Конечно, альгарвейцы презирали и изводили старосту именно по этой причине. Из других краев герцогства доходили слухи о старостах, пошедших на виселицу за то, что не угодили оккупантам. Гаривальду не особенно хотелось увидеть, как Ваддо корчится в петле, но, с другой стороны, ему только сейчас пришло в голову, что староста всегда поддерживал жалкую свою власть, подличая перед властями предержащими. Если он решит, что гнуть спину перед ставленником рыжиков, королем Раньеро, выгодней, чем перед конунгом Свеммелем, — как ему проще всего будет выгородить себя перед оккупантами?
«Бросив меня волкам», — ответил себе Гаривальд, и, будто по волшебству, из глубины леса донесся волчий вой. Каждые несколько лет если не в Зоссене, так в одной из соседних деревень оголодавшие за зиму стаи задирали кого-нибудь. В этом году обошлось без жертв. «Нет, — мелькнуло в голове у Гаривальда, — в этом году на нас альгарвейцы напали, а они хуже волков».
Ваддо тоже поморщился, заслышав вой.
— Надеюсь, он вдоволь нажрется ротой замерзших рыжиков.
— Угу, — буркнул крестьянин.
В душе он был согласен с Ваддо — разве что пожелал бы целому полку оккупантов стать волчьей сытью, — но жалел, что ему вообще пришлось отвечать. Каждое неосторожное слово давало старосте все большую власть над своим подельником.

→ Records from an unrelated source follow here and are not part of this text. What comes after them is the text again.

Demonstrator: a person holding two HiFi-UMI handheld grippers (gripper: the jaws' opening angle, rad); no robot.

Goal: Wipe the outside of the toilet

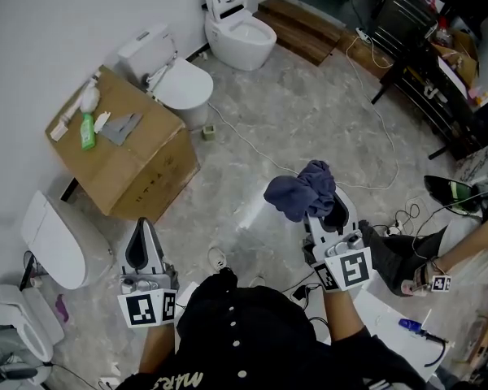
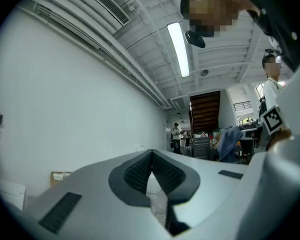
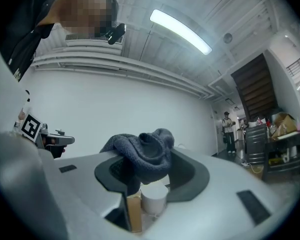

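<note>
- Three white toilets show in the head view, all well apart from both grippers. The far toilet point(image 1: 237, 24) stands against the wall point(image 1: 41, 23) with its lid raised. The second toilet point(image 1: 179, 84) has its lid down and sits just beside a cardboard box point(image 1: 142, 161). The third toilet point(image 1: 57, 242) is at the left edge, below the box.
- Blue-grey cloth point(image 1: 301, 189): bunched and held above the floor, touching no toilet.
- Right gripper point(image 1: 321, 205): its fingers are clenched on the cloth, which bulges out above the pads in the right gripper view.
- Left gripper point(image 1: 144, 230): its fingers are pressed together at the tips with nothing between them. It is held low, to the left of the person's body.
- Box top: a green bottle point(image 1: 87, 131) lies flat and a white bottle point(image 1: 89, 97) is near it. Other small items there are too small to identify.
- Floor point(image 1: 293, 128): grey, marble-patterned and glossy, with a thin white cable point(image 1: 366, 80) trailing across it.
- Room: wooden steps point(image 1: 301, 27) are just right of the far toilet, and a black rack point(image 1: 423, 47) stands at the upper right. The wall is plain white. A strip lamp point(image 2: 178, 49) is lit on the ceiling.
</note>
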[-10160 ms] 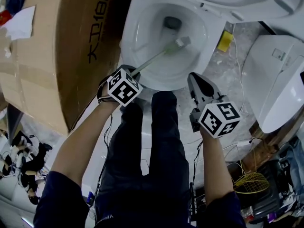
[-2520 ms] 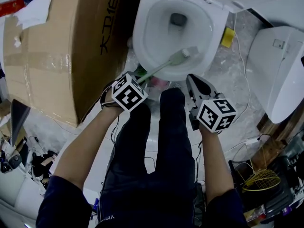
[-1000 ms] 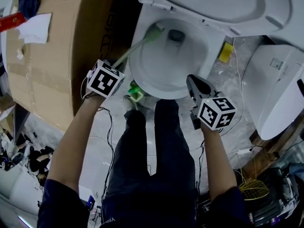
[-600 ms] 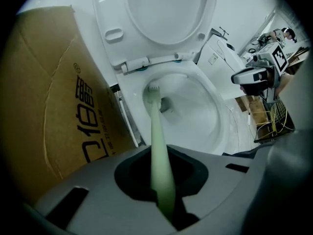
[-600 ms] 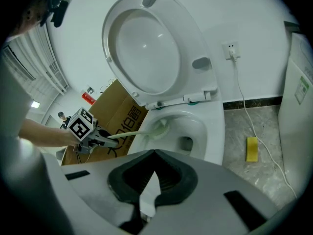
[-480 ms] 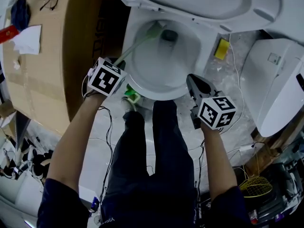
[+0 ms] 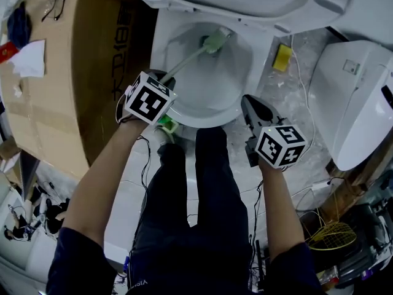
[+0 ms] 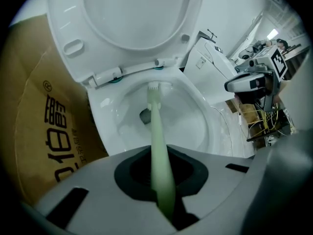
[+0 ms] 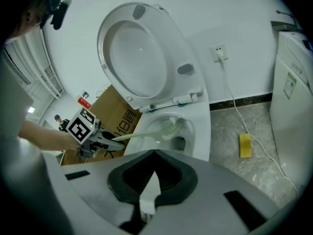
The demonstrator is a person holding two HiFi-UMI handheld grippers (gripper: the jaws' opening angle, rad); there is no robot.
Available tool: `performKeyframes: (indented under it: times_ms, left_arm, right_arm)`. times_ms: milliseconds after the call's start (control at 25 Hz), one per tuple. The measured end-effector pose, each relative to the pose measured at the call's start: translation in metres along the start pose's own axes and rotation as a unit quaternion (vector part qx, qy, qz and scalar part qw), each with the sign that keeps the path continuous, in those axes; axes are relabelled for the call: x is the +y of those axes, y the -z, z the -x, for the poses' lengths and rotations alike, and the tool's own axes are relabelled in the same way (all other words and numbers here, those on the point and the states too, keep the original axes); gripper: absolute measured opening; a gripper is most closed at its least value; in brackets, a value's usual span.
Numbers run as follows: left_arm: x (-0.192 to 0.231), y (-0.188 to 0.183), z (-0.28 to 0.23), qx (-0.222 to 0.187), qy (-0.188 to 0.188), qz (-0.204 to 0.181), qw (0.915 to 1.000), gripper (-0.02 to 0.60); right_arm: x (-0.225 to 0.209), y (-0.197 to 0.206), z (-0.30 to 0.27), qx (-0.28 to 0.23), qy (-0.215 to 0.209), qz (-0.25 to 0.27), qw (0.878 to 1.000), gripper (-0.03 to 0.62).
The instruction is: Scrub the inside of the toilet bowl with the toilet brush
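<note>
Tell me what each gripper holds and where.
Left gripper clamps the toilet brush at its handle's near end; right gripper holds nothing, jaws together.

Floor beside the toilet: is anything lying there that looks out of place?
Yes. A yellow sponge lies loose on the floor right of the toilet, beside a white cable trailing from the wall socket. A large cardboard box crowds the toilet's left side.

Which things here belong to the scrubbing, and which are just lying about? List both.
Job: toilet brush, toilet bowl, left gripper shut on the brush handle.
Lying about: cardboard box, yellow sponge, white cable.
</note>
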State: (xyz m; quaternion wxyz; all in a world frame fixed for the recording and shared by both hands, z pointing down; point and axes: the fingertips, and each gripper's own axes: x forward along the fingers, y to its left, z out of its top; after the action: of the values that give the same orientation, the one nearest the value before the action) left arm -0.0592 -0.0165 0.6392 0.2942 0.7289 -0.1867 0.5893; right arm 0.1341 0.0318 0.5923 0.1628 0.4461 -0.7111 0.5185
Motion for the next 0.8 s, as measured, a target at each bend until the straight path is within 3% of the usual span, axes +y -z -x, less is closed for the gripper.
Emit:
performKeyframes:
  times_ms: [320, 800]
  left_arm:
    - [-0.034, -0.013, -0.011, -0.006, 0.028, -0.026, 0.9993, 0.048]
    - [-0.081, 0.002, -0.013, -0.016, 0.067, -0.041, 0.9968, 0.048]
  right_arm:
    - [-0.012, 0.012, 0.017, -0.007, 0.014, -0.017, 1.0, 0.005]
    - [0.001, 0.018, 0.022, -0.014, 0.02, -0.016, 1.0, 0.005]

Он не сразу понял, что и сам обретает все больше власти над деревенским старостой, но никакой радости это ему не принесло. Чтобы воспользоваться такой властью, ему пришлось бы предать Ваддо альгарвейцам, а что могло бы его толкнуть на эдакую мерзость — Гаривальд ума дать не мог. Как бы ни презирал он старосту, оккупантов он ненавидел куда сильней.
— Будем надеяться, что по весне и лету полегче станет, — заметил Ваддо.
— Угу, — повторил Гаривальд.
Он покосился в сторону леса, где встретился с разведчиком, но тут же отвел взгляд, чтобы Ваддо не пришло в голову поинтересоваться, что это крестьянин там выглядывает. Со старостой приходилось вести себя осторожно, как неверному мужу — со своей женой.
Ваддо подхромал поближе и прошептал:
— Когда земля размякнет, выкопаем хрустальный шар, и перепрячем подальше.
— Угу, — буркнул Гаривальд в третий раз, но уже гораздо живее. — По мне, так чем дальше — тем лучше.
Чем дальше от Зоссена окажется хрустальный шар, тем меньше у крестьянина шансов качаться в петле.
— Может, — заметил староста, — если повезет, мы сможем его активировать и сообщить в Котбус, что в наших краях творится.
Гаривальд уставился на него, как на полоумного:
— И чью глотку ради этого резать прикажешь? Уж не мою ли, силами горними клянусь!
— Нет, понятное дело, не твою! — Староста сложил из пальцев старинный знак-оберег против сглаза и дурного слова.